Task brief:
In the data below, retype exactly the line that contains "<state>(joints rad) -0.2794" and every line after it, through the last.

Saved data entries
★ ★ ★ ★ ★ ★ ★

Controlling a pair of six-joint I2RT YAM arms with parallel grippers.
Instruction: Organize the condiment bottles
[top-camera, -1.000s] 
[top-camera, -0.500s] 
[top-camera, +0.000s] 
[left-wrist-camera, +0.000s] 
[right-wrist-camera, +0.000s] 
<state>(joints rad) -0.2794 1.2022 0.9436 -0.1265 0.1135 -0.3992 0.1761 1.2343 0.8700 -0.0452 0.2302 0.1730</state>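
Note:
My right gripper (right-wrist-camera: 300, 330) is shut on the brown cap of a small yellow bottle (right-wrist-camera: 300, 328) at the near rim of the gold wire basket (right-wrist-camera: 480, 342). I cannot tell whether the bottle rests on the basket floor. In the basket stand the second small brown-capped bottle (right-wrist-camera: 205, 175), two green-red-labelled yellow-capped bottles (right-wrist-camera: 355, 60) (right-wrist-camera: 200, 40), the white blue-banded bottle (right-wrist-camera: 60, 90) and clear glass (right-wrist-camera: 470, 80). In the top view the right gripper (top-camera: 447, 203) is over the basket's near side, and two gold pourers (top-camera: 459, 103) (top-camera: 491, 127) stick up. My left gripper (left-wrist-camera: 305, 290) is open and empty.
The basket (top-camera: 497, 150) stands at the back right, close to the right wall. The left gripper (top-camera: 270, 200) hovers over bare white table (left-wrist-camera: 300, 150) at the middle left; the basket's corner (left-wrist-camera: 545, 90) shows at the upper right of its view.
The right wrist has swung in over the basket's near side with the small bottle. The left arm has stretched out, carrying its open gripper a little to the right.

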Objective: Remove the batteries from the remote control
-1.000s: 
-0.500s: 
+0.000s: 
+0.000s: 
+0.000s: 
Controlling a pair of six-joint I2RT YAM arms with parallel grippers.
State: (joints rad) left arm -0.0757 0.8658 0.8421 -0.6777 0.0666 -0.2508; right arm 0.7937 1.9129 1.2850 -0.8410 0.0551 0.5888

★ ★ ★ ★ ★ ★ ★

Problem solution:
<state>(joints rad) -0.2794 1.2022 0.9436 -0.1265 0.1135 -0.3992 0.1761 1.2343 0.8700 -0.0452 0.2302 0.1730</state>
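Note:
My right gripper (right-wrist-camera: 300, 330) is shut on the brown cap of a small yellow bottle (right-wrist-camera: 300, 328) at the near rim of the gold wire basket (right-wrist-camera: 480, 342). I cannot tell whether the bottle rests on the basket floor. In the basket stand the second small brown-capped bottle (right-wrist-camera: 205, 175), two green-red-labelled yellow-capped bottles (right-wrist-camera: 355, 60) (right-wrist-camera: 200, 40), the white blue-banded bottle (right-wrist-camera: 60, 90) and clear glass (right-wrist-camera: 470, 80). In the top view the right gripper (top-camera: 447, 203) is over the basket's near side, and two gold pourers (top-camera: 459, 103) (top-camera: 491, 127) stick up. My left gripper (left-wrist-camera: 305, 290) is open and empty.
The basket (top-camera: 497, 150) stands at the back right, close to the right wall. The left gripper (top-camera: 270, 200) hovers over bare white table (left-wrist-camera: 300, 150) at the middle left; the basket's corner (left-wrist-camera: 545, 90) shows at the upper right of its view.
The right wrist has swung in over the basket's near side with the small bottle. The left arm has stretched out, carrying its open gripper a little to the right.
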
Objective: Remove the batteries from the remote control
-1.000s: 
-0.500s: 
+0.000s: 
+0.000s: 
+0.000s: 
Controlling a pair of six-joint I2RT YAM arms with parallel grippers.
State: (joints rad) left arm -0.0757 0.8658 0.8421 -0.6777 0.0666 -0.2508; right arm 0.7937 1.9129 1.2850 -0.8410 0.0551 0.5888

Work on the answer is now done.